It was the man who answered me. “No, come on up to the house. A biscuit or two won't send us downhill much faster than we're goin' now. It's just that Josie wants to feed every hungry man who comes to the door. That's got to stop—but like she says, we can share with two boys.”
And so we went with them up the road to their place, which wasn't a lot better than the one we had left except there was a little furniture in the house. There was a shabby old rug on the living room floor, a few chairs, and a rickety-looking table holding a pile of newspapers and a few faded photographs. There was a little framed card on the wall with birds and flowers on it and the name of some Nebraska town in gold letters; there was also a picture of the presidential candidate Franklin Roosevelt, which had been cut from a newspaper and pinned under an old-fashioned clock.
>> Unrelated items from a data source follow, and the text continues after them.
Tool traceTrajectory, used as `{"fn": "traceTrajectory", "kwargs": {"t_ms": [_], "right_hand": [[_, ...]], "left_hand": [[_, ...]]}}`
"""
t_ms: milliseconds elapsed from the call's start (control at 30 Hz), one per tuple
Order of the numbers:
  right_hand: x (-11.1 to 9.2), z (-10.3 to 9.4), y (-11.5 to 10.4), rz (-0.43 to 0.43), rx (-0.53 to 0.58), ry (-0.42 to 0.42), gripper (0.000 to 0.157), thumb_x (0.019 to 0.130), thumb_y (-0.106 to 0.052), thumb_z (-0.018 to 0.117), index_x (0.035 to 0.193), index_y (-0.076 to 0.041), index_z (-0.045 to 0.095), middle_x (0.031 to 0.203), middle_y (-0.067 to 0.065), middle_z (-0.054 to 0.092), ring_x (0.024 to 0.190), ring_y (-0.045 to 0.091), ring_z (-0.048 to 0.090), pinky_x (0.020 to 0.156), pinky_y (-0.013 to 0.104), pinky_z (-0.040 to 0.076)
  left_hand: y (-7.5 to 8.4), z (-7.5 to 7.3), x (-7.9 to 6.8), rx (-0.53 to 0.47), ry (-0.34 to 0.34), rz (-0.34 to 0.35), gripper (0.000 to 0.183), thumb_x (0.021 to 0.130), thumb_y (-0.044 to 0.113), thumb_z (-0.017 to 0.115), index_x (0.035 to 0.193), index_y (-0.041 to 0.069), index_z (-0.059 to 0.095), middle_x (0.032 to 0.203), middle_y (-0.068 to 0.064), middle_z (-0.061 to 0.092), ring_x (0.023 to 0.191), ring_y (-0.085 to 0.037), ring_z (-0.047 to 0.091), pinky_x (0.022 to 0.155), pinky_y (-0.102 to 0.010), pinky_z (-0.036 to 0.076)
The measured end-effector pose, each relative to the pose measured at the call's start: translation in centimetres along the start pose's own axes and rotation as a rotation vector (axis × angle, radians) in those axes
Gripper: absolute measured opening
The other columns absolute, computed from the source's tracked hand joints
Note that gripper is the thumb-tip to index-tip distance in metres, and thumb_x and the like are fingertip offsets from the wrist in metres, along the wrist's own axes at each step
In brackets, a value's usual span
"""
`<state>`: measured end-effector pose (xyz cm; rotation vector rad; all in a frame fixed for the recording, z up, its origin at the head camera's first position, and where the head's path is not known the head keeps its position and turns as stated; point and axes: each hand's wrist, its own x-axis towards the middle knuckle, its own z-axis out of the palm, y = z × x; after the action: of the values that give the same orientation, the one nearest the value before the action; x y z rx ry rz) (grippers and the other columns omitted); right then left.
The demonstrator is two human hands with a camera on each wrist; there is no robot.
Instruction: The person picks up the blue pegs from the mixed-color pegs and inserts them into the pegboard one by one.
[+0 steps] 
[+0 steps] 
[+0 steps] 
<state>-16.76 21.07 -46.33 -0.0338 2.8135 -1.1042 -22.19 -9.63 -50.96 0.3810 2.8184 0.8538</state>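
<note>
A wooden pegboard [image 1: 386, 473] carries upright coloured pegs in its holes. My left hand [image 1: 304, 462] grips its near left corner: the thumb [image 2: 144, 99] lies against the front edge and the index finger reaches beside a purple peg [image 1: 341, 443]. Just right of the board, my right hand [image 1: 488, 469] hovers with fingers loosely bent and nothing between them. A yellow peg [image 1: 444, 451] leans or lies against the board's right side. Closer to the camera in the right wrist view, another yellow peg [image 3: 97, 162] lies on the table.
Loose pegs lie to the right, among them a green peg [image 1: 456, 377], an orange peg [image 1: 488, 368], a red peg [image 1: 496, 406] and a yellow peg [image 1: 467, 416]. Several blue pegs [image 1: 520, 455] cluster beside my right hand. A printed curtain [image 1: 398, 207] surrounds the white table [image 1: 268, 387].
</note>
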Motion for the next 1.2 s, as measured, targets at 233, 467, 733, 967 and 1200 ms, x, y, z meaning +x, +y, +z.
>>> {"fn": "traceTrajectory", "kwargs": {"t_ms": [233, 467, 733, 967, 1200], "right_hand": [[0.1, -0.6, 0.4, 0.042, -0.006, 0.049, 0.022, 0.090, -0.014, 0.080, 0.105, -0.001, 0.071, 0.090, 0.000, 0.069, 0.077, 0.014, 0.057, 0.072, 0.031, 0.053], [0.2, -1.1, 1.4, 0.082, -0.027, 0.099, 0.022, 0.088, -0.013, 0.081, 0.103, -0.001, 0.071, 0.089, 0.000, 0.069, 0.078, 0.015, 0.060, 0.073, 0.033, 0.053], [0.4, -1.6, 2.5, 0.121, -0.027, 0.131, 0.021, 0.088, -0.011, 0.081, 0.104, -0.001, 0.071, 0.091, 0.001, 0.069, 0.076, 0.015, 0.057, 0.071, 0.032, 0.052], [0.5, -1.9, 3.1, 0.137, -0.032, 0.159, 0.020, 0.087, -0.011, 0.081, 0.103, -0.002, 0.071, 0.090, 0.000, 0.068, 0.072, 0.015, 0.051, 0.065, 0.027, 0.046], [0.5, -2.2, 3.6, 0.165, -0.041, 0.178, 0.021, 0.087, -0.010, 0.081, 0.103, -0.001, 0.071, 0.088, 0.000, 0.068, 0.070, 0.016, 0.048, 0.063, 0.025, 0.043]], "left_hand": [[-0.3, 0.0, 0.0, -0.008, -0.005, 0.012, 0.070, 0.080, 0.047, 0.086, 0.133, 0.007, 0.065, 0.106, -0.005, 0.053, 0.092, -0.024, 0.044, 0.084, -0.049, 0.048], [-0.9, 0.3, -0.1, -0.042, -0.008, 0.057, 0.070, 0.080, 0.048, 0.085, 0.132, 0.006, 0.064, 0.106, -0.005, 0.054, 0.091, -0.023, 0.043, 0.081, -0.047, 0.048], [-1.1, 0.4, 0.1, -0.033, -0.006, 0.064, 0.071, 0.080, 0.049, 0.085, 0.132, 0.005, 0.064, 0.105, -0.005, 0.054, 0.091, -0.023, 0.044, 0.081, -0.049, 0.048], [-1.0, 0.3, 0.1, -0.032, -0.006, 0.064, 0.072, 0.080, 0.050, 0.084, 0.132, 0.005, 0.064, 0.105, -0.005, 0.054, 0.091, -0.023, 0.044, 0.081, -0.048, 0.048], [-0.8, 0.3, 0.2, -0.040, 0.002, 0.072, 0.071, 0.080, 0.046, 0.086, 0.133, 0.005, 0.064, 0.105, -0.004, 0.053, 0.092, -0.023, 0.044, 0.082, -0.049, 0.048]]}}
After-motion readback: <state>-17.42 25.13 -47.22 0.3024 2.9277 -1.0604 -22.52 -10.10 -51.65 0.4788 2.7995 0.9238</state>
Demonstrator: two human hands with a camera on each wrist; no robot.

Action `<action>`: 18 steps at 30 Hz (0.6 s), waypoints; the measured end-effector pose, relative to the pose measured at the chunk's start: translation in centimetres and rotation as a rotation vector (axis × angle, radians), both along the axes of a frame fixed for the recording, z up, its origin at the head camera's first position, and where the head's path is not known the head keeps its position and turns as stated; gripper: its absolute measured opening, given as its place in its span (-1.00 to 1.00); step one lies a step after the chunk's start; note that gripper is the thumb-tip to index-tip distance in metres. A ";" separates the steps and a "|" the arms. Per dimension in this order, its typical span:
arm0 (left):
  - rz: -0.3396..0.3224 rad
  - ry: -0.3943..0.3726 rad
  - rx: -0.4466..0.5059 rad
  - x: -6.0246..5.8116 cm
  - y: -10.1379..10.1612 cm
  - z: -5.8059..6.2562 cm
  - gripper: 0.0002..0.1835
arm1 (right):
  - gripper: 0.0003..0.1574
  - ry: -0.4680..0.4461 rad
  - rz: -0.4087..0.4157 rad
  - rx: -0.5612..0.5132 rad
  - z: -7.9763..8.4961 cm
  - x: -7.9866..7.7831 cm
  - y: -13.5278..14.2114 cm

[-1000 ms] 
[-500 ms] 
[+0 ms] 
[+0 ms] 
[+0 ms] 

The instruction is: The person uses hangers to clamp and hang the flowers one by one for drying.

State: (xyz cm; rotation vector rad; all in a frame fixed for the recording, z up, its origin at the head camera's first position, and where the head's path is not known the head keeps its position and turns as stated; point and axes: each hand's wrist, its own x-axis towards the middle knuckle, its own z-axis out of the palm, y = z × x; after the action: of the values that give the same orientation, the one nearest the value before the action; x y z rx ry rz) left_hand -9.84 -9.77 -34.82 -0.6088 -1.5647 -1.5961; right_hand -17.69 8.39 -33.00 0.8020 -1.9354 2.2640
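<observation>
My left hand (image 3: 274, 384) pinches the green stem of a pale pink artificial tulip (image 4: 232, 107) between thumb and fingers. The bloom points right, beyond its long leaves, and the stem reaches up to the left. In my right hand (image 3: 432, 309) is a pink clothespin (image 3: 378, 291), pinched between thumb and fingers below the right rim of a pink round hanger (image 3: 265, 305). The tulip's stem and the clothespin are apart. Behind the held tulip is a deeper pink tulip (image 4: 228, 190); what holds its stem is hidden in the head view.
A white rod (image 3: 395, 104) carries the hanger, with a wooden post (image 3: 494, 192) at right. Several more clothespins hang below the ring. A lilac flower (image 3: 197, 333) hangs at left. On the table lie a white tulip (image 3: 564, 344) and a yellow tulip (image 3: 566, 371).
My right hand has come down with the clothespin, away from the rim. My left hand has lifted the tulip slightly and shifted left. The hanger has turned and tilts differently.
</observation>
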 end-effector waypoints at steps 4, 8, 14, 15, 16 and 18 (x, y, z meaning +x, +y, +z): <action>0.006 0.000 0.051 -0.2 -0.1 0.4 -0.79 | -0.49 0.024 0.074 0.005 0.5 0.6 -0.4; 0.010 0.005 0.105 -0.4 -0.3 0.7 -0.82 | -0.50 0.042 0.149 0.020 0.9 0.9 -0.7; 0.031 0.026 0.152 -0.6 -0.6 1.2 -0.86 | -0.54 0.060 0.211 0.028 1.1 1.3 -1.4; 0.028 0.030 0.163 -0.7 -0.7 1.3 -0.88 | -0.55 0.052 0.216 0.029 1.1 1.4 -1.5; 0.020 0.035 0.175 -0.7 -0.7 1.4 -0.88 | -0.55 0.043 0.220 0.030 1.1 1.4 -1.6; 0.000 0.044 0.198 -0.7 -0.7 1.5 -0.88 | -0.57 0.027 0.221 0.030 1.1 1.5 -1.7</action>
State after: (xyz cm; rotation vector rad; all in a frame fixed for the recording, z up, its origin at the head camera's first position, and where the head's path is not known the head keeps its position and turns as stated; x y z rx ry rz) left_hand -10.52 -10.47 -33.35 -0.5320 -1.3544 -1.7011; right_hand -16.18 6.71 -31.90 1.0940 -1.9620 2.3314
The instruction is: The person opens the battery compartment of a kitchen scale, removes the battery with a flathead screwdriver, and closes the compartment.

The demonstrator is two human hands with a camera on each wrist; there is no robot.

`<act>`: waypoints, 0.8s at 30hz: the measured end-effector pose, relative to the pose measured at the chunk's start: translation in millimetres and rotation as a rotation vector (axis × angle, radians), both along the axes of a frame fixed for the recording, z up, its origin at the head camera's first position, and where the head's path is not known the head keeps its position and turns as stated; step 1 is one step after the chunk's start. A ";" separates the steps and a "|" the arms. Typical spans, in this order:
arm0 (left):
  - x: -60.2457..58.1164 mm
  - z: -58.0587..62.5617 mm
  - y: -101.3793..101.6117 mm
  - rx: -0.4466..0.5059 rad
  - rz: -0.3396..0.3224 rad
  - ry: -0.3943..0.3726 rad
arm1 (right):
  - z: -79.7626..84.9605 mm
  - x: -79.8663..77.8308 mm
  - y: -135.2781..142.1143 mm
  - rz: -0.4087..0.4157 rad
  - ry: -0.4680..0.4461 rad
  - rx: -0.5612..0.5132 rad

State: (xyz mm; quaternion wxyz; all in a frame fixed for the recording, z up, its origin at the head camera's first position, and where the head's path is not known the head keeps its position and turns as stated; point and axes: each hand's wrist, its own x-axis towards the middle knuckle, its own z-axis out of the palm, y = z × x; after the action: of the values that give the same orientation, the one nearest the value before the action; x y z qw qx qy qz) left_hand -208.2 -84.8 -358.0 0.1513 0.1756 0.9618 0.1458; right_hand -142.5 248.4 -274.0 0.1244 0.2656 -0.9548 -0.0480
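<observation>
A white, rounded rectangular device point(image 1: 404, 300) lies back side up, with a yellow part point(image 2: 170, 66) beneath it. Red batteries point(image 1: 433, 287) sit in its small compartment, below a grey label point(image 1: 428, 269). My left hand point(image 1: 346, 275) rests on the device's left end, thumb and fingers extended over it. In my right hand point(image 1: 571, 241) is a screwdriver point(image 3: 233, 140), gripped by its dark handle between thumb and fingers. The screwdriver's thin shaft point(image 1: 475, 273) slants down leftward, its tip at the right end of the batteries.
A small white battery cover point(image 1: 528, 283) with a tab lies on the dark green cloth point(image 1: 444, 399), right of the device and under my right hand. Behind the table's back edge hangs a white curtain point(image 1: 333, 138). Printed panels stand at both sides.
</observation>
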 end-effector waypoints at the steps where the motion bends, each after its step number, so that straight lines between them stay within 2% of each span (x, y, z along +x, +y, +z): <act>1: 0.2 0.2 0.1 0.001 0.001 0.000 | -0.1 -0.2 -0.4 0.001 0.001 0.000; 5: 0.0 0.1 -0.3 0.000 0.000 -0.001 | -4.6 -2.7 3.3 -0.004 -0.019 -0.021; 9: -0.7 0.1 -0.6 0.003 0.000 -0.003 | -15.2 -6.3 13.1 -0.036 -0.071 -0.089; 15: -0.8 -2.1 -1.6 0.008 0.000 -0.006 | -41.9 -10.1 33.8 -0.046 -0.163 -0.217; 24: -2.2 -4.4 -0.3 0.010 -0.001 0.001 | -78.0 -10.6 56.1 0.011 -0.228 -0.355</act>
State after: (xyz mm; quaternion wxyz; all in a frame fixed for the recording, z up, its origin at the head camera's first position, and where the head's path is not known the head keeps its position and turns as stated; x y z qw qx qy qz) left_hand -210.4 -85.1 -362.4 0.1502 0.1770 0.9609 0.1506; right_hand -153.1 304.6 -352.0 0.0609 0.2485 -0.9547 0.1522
The woman went immediately to the kitchen where she began fixing something for dinner. Joey and I sat in the living room and listened to the man as he talked on and on of the hard times that were with us and the harder times we might expect later on.
He jerked his finger toward the newspaper picture on the wall. “Now that fellow—Josie puts some stock in what he says. Not me. Maybe he's got some new ideas—more than likely it's just hot air. Things have gone too far. I don't think him nor anybody else can do anything now. We're beat! We'd just as well give up and—”
“Ben,” the woman called from the kitchen, “they're just boys. Can't you talk of something a little more cheerful? We don't help ourselves with all this carryin' on.”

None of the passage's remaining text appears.